I tell her about days travelling through China and Europe when I wished I could ‘do hair’ to make a little extra money.

Her classmates get the point. They get that I’m not kicksing with them. That I’m not another motivational speaker type trying to shove some cheesy sunshine ideology down their already jaded throats. Two want to be nurses, one girl wants to be an architect. The fellars are going for trades.

In my mind I replay lots of discussions I’ve had with grown-ups who think de youts an dem not up to anything much. But in this room of 17 and 18 year olds I see a future that we are deliberately dampening.

That there are so many programmes out there that no-one is taking advantage of. And there is much truth to that, but how do we get to the point where people can’t even see themselves as anything else but at the bottom. How do we get young people out of their feelings of worthlessness that create this immobilization and/or inclination towards criminality.

I ask them what they think the rest of the country says about them. They say what I hear. That they will die young. That they won’t amount to much. And because I’m indulging in an escapist fantasy like everyone else who is watching the US elections but can’t vote, I say to them that they can be anything they put their minds to.

For those of my generation who have always lived in a time when our leaders look like us but have never managed to capture even one percent of our hope, dreams or aspirations unless they involved rum, roti or a free jersey and bus ride, we are madly hopeful.

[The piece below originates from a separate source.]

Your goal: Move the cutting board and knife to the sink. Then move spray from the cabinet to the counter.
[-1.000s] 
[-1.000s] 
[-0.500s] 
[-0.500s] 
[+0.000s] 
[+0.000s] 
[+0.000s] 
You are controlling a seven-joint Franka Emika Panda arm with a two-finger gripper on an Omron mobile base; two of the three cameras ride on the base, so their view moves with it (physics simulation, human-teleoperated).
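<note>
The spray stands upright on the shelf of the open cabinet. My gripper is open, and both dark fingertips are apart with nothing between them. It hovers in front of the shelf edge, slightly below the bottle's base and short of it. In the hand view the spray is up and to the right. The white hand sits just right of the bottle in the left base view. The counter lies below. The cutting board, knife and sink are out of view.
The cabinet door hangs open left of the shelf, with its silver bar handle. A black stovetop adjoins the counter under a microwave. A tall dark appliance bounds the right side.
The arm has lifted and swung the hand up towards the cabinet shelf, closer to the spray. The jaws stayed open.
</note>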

So I say to these 17 and 18 year olds that their role for the next five or so years is to defy the expectations this society has of them. To live outside of a box or live in a box of their own making.

Because if a man called Barrack Hussein Obama can have a reasonable shot at being the President of the United States of America then by ShangoAllahShivaJesus, anything is possible.

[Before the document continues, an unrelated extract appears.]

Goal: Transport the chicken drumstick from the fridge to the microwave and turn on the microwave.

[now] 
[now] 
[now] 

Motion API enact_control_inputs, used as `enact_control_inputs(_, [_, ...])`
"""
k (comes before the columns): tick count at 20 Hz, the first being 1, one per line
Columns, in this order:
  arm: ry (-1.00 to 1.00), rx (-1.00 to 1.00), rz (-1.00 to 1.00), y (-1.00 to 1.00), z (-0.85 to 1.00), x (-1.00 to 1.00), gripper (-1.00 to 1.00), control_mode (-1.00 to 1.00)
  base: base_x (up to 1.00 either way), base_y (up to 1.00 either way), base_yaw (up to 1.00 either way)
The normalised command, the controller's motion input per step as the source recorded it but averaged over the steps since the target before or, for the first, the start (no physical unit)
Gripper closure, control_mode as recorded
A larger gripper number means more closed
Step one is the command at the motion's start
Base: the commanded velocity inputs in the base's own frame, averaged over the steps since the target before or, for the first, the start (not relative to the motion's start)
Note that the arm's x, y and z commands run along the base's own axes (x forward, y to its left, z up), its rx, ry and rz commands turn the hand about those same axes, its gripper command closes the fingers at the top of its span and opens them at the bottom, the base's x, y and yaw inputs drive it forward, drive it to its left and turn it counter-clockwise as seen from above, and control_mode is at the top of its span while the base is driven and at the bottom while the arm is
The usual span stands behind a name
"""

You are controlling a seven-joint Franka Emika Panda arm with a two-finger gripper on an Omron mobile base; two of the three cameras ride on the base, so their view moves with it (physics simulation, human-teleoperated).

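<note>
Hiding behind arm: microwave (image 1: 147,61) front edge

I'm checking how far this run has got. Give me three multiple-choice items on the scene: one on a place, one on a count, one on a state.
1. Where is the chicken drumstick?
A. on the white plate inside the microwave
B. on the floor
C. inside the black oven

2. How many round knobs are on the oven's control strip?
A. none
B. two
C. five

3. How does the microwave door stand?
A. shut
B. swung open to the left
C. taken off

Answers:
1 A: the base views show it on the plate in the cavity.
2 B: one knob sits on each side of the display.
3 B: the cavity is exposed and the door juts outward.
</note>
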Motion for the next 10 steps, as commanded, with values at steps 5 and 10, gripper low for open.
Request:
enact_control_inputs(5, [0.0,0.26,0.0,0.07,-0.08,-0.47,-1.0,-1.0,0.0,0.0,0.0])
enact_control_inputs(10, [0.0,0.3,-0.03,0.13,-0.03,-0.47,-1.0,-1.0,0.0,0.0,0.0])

I want to apologise to them for raising them to doubt themselves. For raising them to think that asking for a hand-out from the government is the way to survive.

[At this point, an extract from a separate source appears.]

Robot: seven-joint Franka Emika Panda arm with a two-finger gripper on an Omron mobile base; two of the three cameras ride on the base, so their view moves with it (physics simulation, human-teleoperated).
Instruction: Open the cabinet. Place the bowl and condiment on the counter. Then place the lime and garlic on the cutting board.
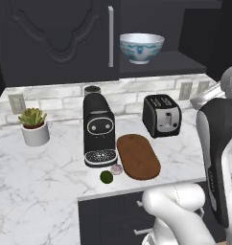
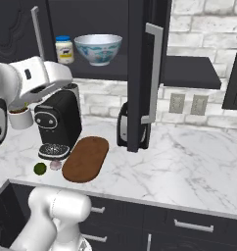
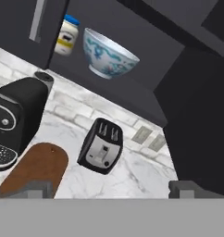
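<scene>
A: Pincer (image 3: 111, 192)?
B: Spread wide, nothing in it, up in the air in front of the shelf. It's aimed toward the bowl (image 3: 109, 55) & the open cabinet (image 2: 140, 73).
A: So step 1 done?
B: Looks so. Right door (image 2: 149, 73) is swung out toward us; left door (image 1: 55, 38) is closed. Bowl sits on the cabinet shelf (image 2: 189, 68) w/ the condiment jar (image 2: 64, 49) just beside it, blue lid on. Neither is on the worktop (image 2: 189, 166) yet.
A: And the lime, garlic?
B: Lime (image 1: 106, 177) & garlic (image 1: 117, 169) lie on the worktop, near each other, just off the cutting board's (image 1: 138, 156) end, in front of the coffee machine (image 1: 98, 129). Board is bare; toaster (image 1: 161, 115) stands behind it.
A: So what's left?
B: I'd say 1 of 5 done. 4 placings left: bowl, condiment, lime, garlic. Bowl seems next.
</scene>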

These have been a most bizarre few months full of ridiculous hope, when I didn’t even want to entertain the possibility that a man like Barack Obama would be nominated, let alone live through a campaign.

We can only indulge in escapist fantasies about what it would be like to actually feel motivated by a politician. But whatever the result on November 4,  a 17 year old girl doesn’t have to be a stripper and the boy sitting next to her doesn’t have to be a shotta.

Things are possible if you choose to believe in your capacity to make them happen.  That basic principle of survival is easy to forget in a national chorus of accusation.  So much so, that you begin to doubt that you were ever good.  The role of those who know better is to serve as a constant reminder of our goodness and our beauty and our potential.